Welcome to Fondue Season!


If the word “fondue” is conjuring a mental image of feathered hair, turtleneck shirts under v-neck sweaters, and avocado-colored kitchen appliances, stop right there.  This traditional Swiss dish may have enjoyed its American heyday in the 70’s but it actually dates back to the 18th century and then, as now, as in the 70’s, it’s delicious.  I mean, what’s not to love?  Cheese melted with wine and served with crusty bread.  I love cheese, wine, AND bread.  Throw in some friends and family around the table, give me an excuse to purchase specialized kitchen equipment, and it just doesn’t get any better.  Fondue definitely belongs in today’s culinary world so conjure an image of yourself as you are now and keep reading.  (Of course, if you’re still rocking the feathered hair, turtleneck-sweater combo, and avocado appliances then this should be no great difficulty.  And invite me over for dinner because you sound amazing.)

In the recipes section of our website, you can find two classic ways of making fondue: a  classic two-cheese version and  three cheese version (the main difference is the presence- or absence- of Appenzeller, a beautiful alpine-style cheese that’s milder and just a tad softer than Gruyere and Emmenthaler).  For fondue purists, either one of these recipes will fit the bill and do it marvelously.  Simple, elegant, and well-balanced with traditional Swiss flavors, these fondues will transport you and your party to the Alpine Mountains for a cozy après-ski.

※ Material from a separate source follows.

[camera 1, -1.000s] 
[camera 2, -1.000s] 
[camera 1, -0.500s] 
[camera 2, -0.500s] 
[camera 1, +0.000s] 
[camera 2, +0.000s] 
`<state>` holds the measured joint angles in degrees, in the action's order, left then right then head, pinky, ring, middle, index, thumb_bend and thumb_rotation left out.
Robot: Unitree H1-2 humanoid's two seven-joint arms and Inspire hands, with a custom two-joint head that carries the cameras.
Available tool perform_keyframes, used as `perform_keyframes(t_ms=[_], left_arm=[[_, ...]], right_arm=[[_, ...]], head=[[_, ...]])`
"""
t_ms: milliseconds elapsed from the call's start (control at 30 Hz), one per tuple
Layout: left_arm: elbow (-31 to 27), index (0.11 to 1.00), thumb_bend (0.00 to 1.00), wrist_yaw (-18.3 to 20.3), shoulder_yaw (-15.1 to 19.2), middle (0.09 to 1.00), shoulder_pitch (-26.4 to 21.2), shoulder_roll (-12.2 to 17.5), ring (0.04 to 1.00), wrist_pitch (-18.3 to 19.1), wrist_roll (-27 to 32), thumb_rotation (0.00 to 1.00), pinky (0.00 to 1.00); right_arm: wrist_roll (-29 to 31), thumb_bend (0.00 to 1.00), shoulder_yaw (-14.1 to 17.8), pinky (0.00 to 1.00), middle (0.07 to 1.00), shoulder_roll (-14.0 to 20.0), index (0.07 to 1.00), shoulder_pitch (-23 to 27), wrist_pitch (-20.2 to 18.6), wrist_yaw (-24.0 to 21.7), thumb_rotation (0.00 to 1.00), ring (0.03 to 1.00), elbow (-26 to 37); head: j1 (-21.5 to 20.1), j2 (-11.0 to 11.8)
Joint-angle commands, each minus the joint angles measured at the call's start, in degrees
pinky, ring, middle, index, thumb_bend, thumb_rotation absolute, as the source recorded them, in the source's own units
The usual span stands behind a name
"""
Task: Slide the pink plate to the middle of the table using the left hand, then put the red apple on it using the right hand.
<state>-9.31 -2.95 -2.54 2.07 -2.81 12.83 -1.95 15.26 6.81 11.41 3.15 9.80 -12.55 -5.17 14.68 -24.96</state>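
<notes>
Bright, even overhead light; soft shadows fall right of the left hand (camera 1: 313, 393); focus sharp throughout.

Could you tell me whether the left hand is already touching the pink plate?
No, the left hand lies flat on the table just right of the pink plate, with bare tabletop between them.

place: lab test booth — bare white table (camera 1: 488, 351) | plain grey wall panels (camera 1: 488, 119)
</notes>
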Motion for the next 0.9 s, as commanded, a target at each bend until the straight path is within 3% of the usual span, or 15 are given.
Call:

But I want to encourage you to broaden your fondue horizons a bit.  Remember, it’s basically cheese melted with wine (with a thickener and often some garlic), so as long as the cheeses melt well and get along with each other flavor-wise, you’re good to go.  How about bringing in some Italian flavors and using fontina fontal, a fantastic melter, and toss in some gorgonzola dolce for a little blue funk?  (Or skip the gorgonzola if you don’t jive with the funk- 70’s lingo intented- and try taleggio or even black truffle-laced sottocenere.)  Or cast your eyes and tastebuds to Scandinavia and play with a combination of Havarti and Finlandia Swiss, which will result in a fondue that’s both flavorful and appealingly budget-friendly.

One of my favorite ways to enjoy fondue is actually to make a local version, using whatever locally-crafted alpine-style cheese catches my fancy at the time.  What’s alpine-style cheese?, you might be asking.  Here’s what sets them apart from the others: high cooking temperatures during the cheesemaking process, curds cut to tiny, rice-sized pieces, and cave aging.  These cheeses tend to be smooth, tightly knit except for random holes or “eyes”, and relatively low in moisture.  Farms like Consider Bardwell, Cobb Hill, and Spring Brook Farm all make excellent options for locally-inspired fondue fun.

Whichever path you take to achieve your completely modern, completely appropriate, completely stunning fondue, we’re here to help you along the way and we’ll raise our ridiculously long forks right along with you!